また、フェンダープロテクターの形状は、車両の車種等に応じて異なっているため、本願発明に係わるフェンダープロテクターの形状は、図1に示した形状に限定されるものではない。また、波状ビードの形状として、タイヤの幅方向に沿って形成した形状について
説明を行うが、波状ビードの形状としては、タイヤの外周方向に沿って形成しておくこともできる。そのため、以下において説明する構成に限定されるものではなく、多様な変更が可能である。あるいは、波状ビードの形状として、タイヤの幅方向及びタイヤの外周方向に沿った組み合わせた形状に構成しておくこともできる。
図1に示すように、フェンダープロテクター1は、ホイールハウスとなる一般面2とアンダーパネル部5とを一体的に成型した構成になっている。そして、フェンダープロテクター1は、合成樹脂材を用いて一体的に成形されている。アンダーパネル部5は、一般面2の下端部前方に延設された構成に形成されている。また、一般面2の下端部後方にもアンダーパネル部が延設されており、一般面2の下端部に延設した各アンダーパネル部を車体下部に取り付けることができる。
アンダーパネル部5は、車体下部を覆う形状に形成されており、車体下部に取り付けるための取付孔6が複数形成されている。また、アンダーパネル部5に浸入した雨水等を外部に排出するための水抜き孔7が複数形成されている。
一般面2における剛性を高めるため、一端面2にはタイヤ幅方向に沿った波状ビード3が複数形成されている。波状ビード3は、図2及び図2におけるIII−III断面図である図3に示すように、屈曲部3d、段差部3a、屈曲部3b及び傾斜部3cがこの順番で連続的に接続した形状に形成されている。図示例では、屈曲部3bが山折りとなった折り目を形成しており、屈曲部3dが谷折りとなった折り目を形成している。そして、屈曲部3bの裏面側には、厚肉部4が形成されている。
図示例では、波状ビード3を図示せぬタイヤの幅方向に沿って形成した構成について図示しているが、波状ビードを図示せぬタイヤの外周方向に沿って形成しておくこともできる。また、波状ビード3の断面形状が、略三角形の形状を示した構成を示しているが、波状ビードの形状としては、断面形状が略下向きのコ字状の形状に形成しておくこともできる。
厚肉部4としては、波状ビード3を形成している一般面2の板厚よりも厚く構成されており、屈曲部3bの長さ方向に沿って形成されている。そして、厚肉部4は、屈曲部3bの長さ方向の全長に亘って形成しておくことができる。

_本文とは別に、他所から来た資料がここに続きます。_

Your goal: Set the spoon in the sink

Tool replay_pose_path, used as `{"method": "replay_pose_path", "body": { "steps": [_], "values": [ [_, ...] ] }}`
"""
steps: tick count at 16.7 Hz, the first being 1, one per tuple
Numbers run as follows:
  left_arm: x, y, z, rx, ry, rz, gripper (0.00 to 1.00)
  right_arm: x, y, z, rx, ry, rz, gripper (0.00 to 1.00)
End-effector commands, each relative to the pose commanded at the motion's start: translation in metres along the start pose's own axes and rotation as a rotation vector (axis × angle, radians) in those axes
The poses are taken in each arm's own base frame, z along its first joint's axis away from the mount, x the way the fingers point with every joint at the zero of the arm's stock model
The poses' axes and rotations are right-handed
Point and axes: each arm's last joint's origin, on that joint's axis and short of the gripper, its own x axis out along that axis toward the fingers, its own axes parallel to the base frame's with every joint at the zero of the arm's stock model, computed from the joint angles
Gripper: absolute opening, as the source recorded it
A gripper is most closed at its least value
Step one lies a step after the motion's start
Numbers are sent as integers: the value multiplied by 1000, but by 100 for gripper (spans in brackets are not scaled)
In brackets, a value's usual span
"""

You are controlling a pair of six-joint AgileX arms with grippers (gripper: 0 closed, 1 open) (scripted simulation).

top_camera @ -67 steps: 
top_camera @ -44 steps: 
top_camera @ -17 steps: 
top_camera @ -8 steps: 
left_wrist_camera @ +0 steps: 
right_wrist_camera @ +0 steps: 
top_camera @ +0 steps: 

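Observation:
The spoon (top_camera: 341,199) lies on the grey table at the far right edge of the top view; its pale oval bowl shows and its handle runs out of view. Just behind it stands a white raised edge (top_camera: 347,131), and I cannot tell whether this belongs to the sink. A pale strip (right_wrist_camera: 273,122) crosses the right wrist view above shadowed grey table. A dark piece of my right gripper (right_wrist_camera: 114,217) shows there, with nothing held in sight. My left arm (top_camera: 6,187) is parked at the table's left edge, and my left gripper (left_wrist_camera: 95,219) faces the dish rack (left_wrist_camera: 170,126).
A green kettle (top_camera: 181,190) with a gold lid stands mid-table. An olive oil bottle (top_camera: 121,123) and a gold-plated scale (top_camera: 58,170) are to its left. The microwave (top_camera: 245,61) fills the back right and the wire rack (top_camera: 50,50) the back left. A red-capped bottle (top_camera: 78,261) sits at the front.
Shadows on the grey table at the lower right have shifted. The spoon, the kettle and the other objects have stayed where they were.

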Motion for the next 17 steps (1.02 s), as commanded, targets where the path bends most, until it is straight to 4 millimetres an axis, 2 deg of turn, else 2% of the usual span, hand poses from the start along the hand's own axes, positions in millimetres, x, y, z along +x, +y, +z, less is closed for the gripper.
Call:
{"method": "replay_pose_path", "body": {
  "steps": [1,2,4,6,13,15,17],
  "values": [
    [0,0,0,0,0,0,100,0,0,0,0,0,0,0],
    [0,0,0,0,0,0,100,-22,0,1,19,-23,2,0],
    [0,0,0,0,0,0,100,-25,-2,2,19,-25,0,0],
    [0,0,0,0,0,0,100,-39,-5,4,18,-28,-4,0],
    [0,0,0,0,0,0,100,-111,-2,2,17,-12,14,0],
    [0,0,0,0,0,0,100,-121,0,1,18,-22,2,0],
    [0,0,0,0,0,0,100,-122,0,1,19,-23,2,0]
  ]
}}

また、厚肉部4の形状としては、波状ビード3の屈曲部3bにおける長さ方向に沿った連続的な形状として構成しておくことも、屈曲部3bの長さ方向に沿って部分的に厚肉部4を形成した構成にしておくこともできる。また、屈曲部3bの長さ方向における中央部よりにおける厚肉部4の肉厚を厚く形成し、屈曲部3bの両端部側に行くに従って厚肉部4の肉厚が薄くなるように構成しておくことができる。
即ち、厚肉部4としては、一般面2において剛性を必要とする部位では肉厚が厚くなるように形成し、一般面2において剛性が高い部位に関しては、肉厚を薄く形成しておくことができる。
また、図5で示すように、屈曲部3dに対して厚肉部12を形成しておくことも、図6に示すように、屈曲部3b及び屈曲部3dの両方に対して厚肉部13を形成しておくこともできる。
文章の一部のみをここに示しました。